David’s excitement makes up for the total lack of enthusiasm on Fenn’s and my part. “That’s a meteorite face and white gold case with a metal blade overmolded in a flexible black elastomer,” he tells us, as if I understand a word of it. He’s literally speaking gibberish
berish. “They’re designed for endurance racecar drivers, but I thought it might be a bit more practical and sporting for young men.”

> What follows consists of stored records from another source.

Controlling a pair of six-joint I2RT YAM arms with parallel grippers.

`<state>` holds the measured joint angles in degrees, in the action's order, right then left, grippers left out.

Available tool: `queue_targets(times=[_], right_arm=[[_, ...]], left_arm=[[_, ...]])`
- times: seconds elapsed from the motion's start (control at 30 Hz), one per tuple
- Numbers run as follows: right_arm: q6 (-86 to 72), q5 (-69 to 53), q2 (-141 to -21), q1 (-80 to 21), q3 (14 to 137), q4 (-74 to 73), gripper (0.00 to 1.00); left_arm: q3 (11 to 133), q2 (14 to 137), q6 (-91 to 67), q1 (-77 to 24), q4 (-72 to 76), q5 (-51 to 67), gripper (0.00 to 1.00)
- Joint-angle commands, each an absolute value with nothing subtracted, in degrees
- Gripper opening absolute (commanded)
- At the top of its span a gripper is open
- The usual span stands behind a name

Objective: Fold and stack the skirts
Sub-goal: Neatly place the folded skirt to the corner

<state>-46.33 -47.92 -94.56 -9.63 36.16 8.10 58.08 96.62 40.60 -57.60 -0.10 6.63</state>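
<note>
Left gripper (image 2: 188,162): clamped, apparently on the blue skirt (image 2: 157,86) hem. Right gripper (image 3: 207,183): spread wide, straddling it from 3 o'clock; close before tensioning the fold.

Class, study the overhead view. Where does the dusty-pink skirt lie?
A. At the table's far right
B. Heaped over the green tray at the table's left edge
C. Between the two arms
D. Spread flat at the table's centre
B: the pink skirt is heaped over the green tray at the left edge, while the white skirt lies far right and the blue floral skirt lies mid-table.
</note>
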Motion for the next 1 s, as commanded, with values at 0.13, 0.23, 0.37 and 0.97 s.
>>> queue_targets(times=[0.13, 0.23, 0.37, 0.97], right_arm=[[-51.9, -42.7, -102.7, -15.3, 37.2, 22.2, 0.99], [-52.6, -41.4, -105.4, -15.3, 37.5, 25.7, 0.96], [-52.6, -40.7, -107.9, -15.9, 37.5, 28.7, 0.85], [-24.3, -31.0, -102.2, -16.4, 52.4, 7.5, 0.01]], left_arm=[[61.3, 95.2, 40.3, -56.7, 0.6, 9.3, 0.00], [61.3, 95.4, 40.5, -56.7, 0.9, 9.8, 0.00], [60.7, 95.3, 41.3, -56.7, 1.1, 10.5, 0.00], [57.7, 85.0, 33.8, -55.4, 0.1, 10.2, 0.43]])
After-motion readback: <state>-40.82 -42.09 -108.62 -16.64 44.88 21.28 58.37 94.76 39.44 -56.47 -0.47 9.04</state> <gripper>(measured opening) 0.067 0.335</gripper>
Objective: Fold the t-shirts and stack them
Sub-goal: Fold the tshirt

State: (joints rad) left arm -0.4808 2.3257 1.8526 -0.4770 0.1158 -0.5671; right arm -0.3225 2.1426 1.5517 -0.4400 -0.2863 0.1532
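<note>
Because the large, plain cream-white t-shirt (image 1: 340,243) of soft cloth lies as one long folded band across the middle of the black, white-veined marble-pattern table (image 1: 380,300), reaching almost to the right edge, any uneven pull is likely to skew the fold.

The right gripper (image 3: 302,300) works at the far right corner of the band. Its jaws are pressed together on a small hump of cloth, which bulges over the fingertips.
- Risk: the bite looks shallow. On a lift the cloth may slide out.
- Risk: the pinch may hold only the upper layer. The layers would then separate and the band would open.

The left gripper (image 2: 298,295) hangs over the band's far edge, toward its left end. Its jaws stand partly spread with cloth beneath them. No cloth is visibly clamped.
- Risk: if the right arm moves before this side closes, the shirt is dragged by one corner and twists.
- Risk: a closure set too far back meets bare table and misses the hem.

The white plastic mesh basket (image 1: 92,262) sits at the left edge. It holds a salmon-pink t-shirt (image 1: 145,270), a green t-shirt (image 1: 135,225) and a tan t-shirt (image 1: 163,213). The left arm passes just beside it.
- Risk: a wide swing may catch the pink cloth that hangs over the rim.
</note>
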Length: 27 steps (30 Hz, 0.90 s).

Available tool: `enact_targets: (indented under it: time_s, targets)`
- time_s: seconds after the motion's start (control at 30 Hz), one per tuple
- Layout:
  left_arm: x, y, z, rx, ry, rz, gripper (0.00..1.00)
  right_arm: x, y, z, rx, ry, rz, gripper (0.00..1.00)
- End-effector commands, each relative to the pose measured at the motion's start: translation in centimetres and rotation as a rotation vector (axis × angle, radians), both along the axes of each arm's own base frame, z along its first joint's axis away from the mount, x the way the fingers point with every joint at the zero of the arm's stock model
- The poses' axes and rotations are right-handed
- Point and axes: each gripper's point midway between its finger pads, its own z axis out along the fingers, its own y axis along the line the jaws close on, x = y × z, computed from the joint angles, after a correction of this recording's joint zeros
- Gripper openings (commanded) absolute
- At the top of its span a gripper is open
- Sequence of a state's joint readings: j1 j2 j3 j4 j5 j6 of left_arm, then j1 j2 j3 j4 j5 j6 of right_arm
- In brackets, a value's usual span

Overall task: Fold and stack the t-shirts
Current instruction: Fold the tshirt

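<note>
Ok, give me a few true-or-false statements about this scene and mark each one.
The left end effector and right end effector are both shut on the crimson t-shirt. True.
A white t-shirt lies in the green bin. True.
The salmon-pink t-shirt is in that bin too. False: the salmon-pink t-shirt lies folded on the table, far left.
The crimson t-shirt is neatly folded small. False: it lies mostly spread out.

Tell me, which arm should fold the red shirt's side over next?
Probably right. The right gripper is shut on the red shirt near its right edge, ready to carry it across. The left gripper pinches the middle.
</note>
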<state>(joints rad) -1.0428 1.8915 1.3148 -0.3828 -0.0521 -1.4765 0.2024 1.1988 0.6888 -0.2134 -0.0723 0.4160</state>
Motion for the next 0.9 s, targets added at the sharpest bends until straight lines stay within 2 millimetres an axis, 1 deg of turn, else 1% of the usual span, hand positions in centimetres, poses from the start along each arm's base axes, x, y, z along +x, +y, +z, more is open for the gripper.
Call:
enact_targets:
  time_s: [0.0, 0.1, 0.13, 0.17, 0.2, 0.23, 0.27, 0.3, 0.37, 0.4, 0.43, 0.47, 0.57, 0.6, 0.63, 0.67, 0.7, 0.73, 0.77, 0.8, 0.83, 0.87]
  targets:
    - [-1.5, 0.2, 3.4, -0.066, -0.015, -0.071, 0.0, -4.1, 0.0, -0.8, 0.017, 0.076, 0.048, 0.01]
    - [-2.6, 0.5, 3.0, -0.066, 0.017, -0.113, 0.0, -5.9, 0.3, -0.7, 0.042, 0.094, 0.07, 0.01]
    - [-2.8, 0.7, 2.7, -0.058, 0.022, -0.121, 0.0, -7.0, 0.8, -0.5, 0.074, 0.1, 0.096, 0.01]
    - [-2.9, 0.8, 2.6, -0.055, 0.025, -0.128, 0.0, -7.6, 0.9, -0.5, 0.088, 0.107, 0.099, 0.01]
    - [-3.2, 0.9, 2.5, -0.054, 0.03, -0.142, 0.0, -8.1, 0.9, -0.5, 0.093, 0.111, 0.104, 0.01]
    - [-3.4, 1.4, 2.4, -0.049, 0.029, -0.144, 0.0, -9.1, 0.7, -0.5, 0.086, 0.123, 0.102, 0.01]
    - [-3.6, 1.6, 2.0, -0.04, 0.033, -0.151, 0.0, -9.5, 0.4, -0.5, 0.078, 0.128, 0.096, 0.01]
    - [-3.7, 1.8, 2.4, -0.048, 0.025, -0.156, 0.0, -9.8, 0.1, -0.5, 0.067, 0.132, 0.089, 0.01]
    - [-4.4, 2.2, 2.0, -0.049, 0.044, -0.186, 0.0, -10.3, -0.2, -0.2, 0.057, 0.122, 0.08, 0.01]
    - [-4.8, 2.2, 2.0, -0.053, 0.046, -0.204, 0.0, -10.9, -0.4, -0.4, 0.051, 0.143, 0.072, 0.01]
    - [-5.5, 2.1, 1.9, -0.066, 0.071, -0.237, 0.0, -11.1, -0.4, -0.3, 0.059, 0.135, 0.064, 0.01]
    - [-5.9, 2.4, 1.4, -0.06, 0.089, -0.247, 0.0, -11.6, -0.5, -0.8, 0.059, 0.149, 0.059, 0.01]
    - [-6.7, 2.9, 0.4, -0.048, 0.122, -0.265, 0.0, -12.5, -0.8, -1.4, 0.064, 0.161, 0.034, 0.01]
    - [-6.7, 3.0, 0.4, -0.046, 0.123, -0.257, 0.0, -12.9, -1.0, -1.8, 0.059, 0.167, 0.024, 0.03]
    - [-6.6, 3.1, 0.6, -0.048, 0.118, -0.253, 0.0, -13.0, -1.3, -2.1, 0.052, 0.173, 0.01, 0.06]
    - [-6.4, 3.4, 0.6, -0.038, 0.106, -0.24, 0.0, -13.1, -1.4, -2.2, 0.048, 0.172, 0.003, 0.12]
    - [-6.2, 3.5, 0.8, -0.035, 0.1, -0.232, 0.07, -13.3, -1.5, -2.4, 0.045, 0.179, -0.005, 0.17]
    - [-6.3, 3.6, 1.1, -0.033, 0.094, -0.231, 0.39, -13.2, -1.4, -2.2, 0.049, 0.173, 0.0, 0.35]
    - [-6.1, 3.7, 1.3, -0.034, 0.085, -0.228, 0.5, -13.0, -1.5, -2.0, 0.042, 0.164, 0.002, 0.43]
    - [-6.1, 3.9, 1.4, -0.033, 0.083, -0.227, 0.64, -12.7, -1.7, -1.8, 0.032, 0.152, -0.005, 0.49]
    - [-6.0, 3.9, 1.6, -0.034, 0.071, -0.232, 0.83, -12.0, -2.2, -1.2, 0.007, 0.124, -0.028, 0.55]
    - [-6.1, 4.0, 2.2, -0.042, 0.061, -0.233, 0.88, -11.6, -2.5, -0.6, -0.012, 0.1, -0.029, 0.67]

“Yeah, no, very practical, Dad.” Fenn snaps the box shut but stops just short of chucking it over his shoulder. “How long do you think it’ll last at RJ’s public school before he’s held up at gunpoint in the lunchroom?”
I snort a laugh that gets me a flash of the evil eye from Mom. “What? He’s not wrong.” Then I remember I’m supposed to be on my best behavior. “I mean, thank you. I’ll, uh, be careful.”
Mom and David exchange a quick, desperate look. At this point they’re muscling through this thing as Fenn and I become more unruly due to our waning patience. Neither of us wants to be here and I think we’re both questioning why we’ve tolerated it this long.
“On the subject,” David says then, nodding at my mother. “I have one more surprise, if it’s alright.”
Mom smiles at him, that smitten glow returning to her face. “Oh, honey. What have you been up to?”
“Well, I’ve made some arrangements, and I’ve managed to secure a spot for RJ at Sandover Prep next semester.”
Is he joking?
Prep school?
Yeah, I don’t see that working out. Being surrounded by a bunch of posh little bastards in bowties drinking lattes made of their nanny’s breast milk? No thanks. I suddenly wonder if it’s too late to hop that train out of town. Flag down a Greyhound, even. I could find my place among the skatepark beach people in Venice, maybe polish up on my pickpocketing while surfing the café public Wi-Fi for easy marks. Anything beats being shipped off to douchebag school.
“David, really? That’s wonderful.” She’s way too excited about this when she meets my gaze with a desperate insistence. “Isn’t it wonderful, RJ? This is going to be such a great opportunity for you.”
In other words, could you try not to get kicked out of this one?
“Oh yeah, it’s a real opportunity,” Fenn echoes mockingly, looking amused by the announcement. “Sandover Prep is known for its stellar academics and model students and—oh wait, stupid me. I must be thinking about some other prep school.” He glances at my mother, whose expression has gone uneasy. “Sorry to inform you, Dad’s new wife, but Sandover’s where all the delinquents are sent.” Laughing carelessly, he pokes himself in the chest. “Case in point, me.”
Mom’s gaze swivels to David, who is quick to intervene. “Fennelly is being hyperbolic. Sandover is one of the top schools on the east coast. Its alumni include two former presidents and dozens of Rhodes scholars. I promise you, RJ will be receiving the best possible education there and will pretty much be guaranteed admission into any college of his choice.”
As David continues to reassure her, Fenn leans toward me with a bitter smirk and a soft taunt. “Congratulations, brother. Welcome to fuck-up school.”